Furthermore, did you ever think that the decreased demand on the economy, making it difficult to create jobs, is due to people having no disposable income due to high oil prices?
In one sese you're correct. However, the feds and politicos know this as well and could crush the oil price within weeks if they wished. A substantial portion of the oil price now is due to speculation. They could stop this fairly easily via the CFTC and some new regulations. " They're in the pockets of the Bankers!". Yes, sometimes. In this case most of the speculating firms are smaller shops and larger international commodities trading firms (Glencore, Trafigura, etc) so the "Banker's pockets" arguments is moot. Even if the major banks were participating in oil speculation would their power be enough to offset the rest of corporate America whose margins are suffering from the high oil price?

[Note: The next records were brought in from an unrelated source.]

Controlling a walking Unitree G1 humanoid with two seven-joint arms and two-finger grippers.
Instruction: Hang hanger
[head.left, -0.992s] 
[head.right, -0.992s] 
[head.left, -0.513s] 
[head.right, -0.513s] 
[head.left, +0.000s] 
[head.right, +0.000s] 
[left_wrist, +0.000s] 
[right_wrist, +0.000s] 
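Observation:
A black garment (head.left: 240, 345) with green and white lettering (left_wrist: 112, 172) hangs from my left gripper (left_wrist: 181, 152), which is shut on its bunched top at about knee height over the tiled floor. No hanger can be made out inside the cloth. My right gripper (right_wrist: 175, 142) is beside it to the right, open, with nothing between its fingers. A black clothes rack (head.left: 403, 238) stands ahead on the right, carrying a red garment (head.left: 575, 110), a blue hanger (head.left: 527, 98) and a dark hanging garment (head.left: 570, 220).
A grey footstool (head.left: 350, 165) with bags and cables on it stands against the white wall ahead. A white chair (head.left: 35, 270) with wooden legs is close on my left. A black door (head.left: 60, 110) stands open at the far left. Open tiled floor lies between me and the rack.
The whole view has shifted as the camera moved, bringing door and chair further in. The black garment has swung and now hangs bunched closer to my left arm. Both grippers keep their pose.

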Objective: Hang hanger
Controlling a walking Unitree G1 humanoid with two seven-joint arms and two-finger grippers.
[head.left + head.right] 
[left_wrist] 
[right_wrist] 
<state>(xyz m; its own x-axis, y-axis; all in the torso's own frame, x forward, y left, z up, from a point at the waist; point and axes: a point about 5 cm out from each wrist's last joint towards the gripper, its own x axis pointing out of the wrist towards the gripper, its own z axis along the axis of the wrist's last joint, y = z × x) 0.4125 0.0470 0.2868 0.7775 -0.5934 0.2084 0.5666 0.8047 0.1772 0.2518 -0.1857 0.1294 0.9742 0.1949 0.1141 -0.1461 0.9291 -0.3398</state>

There's a reason high oil prices seem to be OK with the powers that be in the US and I think it has to do with the scenario in the original post. In fact, an argument could be made that the Feds and FED are driving the high oil price by heavily devaluing the USD since QE1 began.

The truth about our demand driven economy at ~70% is that it is not sustainable. It needs to be more in the range of 60-65%. High oil prices knocking down demand is not a bad thing so long as exports increase as a result in the medium to long term. We've exhausted home grown demand. It will never be as high as it was before the last downturn due to a number of factors (namely consumer credit availability/ willingness of consumers to take on debt/ wage deflation). The days of sustaining meaningful jobs growth only from internal demand are gone. Internal demand will not drive most of the new jobs anymore.

Btw, those who are truly choosing between servicing their mortgage and getting to work are already truly ****ed and should probably leave the house to the mortgage note holder.

Last edited by wawaweewa; 02-08-2012 at 10:10 PM..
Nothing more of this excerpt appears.